Should Kenyans #PayInterns?

This article is part of an assignment in which I tested the DataForager software to support my research for this article.

Kenyans this week have been debating an issue that seems common to companies everywhere: should companies offer unpaid internships? Internship debates always highlight strong underlying social disagreements about employer fairness, education, and the purpose of work. How do those themes play out in Kenya, where at last report, 38% percent of Kenyan young people between 15 and 29 are neither students nor employed? (pdf, p74)

On Twitter, Jackie LifestyleDiva asks if this is a genuine debate:

Who is actually talking about #PayInterns? According to a Global Voices article by Ndesanjo Macha, the online debate began with a tweet by tech blogger Robert Alai, asking tweeps to ask companies if they pay interns. The story escalated into a general conversation about internship pay, with some companies even tweeting details of just how much they pay their interns.

This sentence brought to you by DataForager:

Other people quoted in the Global Voices article include entrepreneurs, IT staff, a corporate social responsibility consultant, journalists, and even the Kenya Police department.

What is a typical internship?

Here are some internships I found on Kenyan job listing sites like JobsEastAfrica247, Dealfish, TipTopJobs, the InternKenya blog, and the University of Nairobi’s jobs and internships website page.

The Kenyan Association of Manufacturers recently posted 3-6 month unpaid internships in policy research and advocacy for advanced students and recent graduates. They do not offer the possibility of employment after the internship. This looks like a classic unpaid internship, occuring over an extended period with no offer of tangible outcomes.

The multinational investment bank Renaissance Group offers a much better internship (though apparently unpaid). This two-month programme offers training in specific areas and promises an opportunity to join the Renaissance Academy, the bank’s training scheme for incoming employees.

ACTED, an NGO, has offered an internships with a $300 USD/month living allowance, in addition to reimbursement for accommodation, food, travel, and life insurance. The reporting internship lasts six months, but unlike the investment bank opportunity, offers no promises of future work. At $300/month plus insurance and expenses, the internship offers nearly as much value as the median salary of administrative assistants in Kenya, according to But the internship is advertised globally- my guess is that Kenyan students only have a small chance on this one.

This IT Internship opportunity from Toolkit Solutions is for computer science students with their own laptops and 3G modem sticks. What do they get? Programming experience as well as unlimited monthly Internet paid for by the company.

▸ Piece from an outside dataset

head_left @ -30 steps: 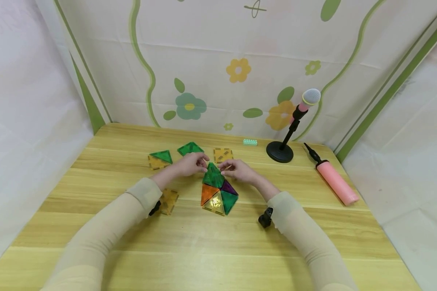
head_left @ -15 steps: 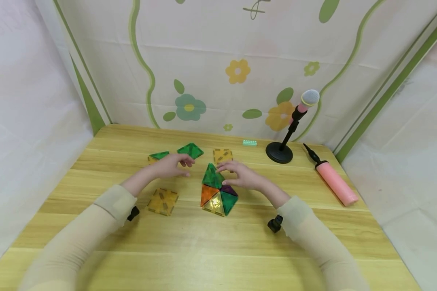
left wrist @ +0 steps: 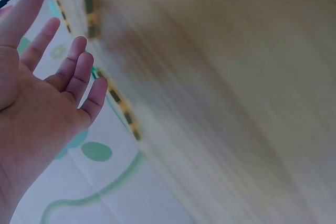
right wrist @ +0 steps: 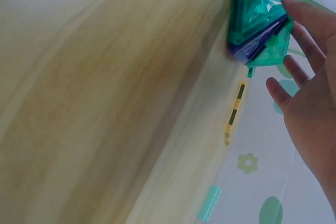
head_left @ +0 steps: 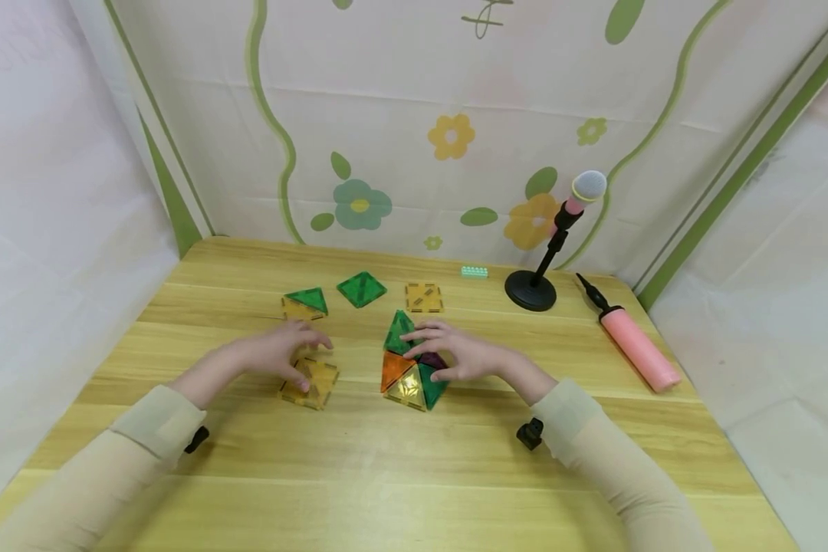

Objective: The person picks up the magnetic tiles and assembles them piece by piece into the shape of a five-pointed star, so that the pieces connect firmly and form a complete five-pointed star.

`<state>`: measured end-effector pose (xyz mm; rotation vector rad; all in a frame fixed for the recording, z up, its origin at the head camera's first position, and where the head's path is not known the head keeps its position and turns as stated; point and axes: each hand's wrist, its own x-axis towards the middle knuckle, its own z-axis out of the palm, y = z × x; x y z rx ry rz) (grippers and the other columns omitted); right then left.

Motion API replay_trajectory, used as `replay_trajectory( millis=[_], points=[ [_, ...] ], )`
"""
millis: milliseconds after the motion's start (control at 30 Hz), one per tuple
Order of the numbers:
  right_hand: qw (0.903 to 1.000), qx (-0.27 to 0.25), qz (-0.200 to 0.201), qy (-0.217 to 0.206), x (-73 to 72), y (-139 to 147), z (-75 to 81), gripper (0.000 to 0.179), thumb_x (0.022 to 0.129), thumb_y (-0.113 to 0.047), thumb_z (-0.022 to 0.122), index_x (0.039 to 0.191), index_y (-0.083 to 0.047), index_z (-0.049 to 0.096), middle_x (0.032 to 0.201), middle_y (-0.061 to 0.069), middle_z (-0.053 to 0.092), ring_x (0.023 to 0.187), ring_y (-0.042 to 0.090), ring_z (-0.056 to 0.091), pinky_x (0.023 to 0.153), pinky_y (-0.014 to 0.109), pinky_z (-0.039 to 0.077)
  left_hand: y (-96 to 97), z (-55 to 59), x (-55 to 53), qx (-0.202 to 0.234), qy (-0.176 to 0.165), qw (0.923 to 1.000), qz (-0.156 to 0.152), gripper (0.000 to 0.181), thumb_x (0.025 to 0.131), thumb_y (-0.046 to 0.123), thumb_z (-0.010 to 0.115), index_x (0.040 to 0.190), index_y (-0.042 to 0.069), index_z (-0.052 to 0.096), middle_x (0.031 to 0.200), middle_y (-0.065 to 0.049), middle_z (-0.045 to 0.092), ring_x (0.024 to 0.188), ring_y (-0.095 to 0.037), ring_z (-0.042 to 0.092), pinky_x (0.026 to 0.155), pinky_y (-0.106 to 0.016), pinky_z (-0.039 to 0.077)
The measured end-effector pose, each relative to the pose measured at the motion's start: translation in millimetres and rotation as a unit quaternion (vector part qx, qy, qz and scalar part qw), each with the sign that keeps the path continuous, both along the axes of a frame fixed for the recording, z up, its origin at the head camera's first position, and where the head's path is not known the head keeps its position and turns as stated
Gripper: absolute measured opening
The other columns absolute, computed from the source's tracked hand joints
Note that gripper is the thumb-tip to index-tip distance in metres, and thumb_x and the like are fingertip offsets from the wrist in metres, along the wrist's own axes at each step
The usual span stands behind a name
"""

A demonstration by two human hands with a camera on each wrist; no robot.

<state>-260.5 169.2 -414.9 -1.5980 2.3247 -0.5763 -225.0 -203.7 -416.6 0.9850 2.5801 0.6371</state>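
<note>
Left fingers (head_left: 316, 338) — now at yellow square (head_left: 323, 378)

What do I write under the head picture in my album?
Left hand at an amber square, right hand over a colourful tile cluster, microphone beyond.

A pink-handled microphone (head_left: 586, 188) with a grey mesh head and a yellow ring leans rightward in a black desk stand (head_left: 530, 290) near the back of the wood-grain tabletop (head_left: 386, 475). A mint-green studded toy brick (head_left: 474, 272) lies to the left of the stand's round base. To the right, a pink hand pump (head_left: 639, 349) lies slantwise, black nozzle toward the back. Behind hangs a white fabric backdrop (head_left: 379, 61) printed with flowers, leaves and wavy green vines.
</note>
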Motion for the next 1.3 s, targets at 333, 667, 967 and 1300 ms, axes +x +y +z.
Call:
replay_trajectory(
  millis=[333,667,967,1300],
  points=[
    [0.999,0.013,-0.031,0.027,1.0,5.1,-3.1,0.054,0.085,-0.017,0.071,0.135,-0.022,0.051,0.151,0.0,0.032,0.142,0.032,0.017,0.111,0.053,0.021,-13.6,-6.6,7.3,-0.009,0.006,0.9998,0.019,0.066,0.065,0.044,0.083,0.119,0.016,0.058,0.115,-0.003,0.049,0.113,-0.028,0.043,0.095,-0.054,0.036],
    [0.9936,-0.004,-0.069,0.09,2.9,9.0,-4.4,0.051,0.081,-0.028,0.076,0.128,-0.02,0.057,0.138,0.007,0.044,0.134,0.033,0.027,0.109,0.054,0.024,-11.2,-9.0,-0.3,-0.007,0.006,0.9995,0.031,0.062,0.066,0.041,0.083,0.115,0.013,0.057,0.114,-0.003,0.053,0.119,-0.034,0.042,0.099,-0.057,0.034],
    [0.9841,-0.006,-0.106,0.142,4.4,7.6,-12.7,0.052,0.077,-0.049,0.074,0.12,-0.023,0.061,0.126,0.006,0.049,0.123,0.024,0.038,0.11,0.05,0.024,-7.2,-9.3,-7.5,-0.003,-0.012,0.999,0.042,0.057,0.068,0.035,0.083,0.112,0.01,0.057,0.109,-0.002,0.053,0.107,-0.023,0.047,0.095,-0.046,0.039],
    [0.9758,0.019,-0.156,0.152,14.3,0.8,-14.5,0.056,0.075,-0.057,0.071,0.118,-0.023,0.06,0.12,0.001,0.049,0.113,0.019,0.04,0.097,0.042,0.037,-5.4,-16.8,-16.9,0.015,0.018,0.9979,0.06,0.062,0.072,0.036,0.08,0.119,0.002,0.058,0.11,-0.008,0.056,0.107,-0.027,0.047,0.095,-0.048,0.038]
  ],
)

Advice for Prospective Interns

Several of Kenya’s universities offer support for interns. The Strathmore University career development office organises a global internship fair. They also coordinate “Industrial Attachments” internships for 3rd year undergraduates which grant academic credit. The University of Kenya offers similar “placement services.”

So, Should we #PayInterns?

I think this is the wrong question. As we can see from the diversity of work experience opportunities (as well as discussion on #PayInterns), it’s more important for employers and prospective interns to choose arrangements that provide everyone with the value they need. The best internships, whether they offer reimbursment of pay, offer training, work experience, networks, and a job opportunity at the end. I have seen plenty of well-paid internships where employers don’t offer any training and interns leave with no experience beyond the coffee machine and the file cabinet.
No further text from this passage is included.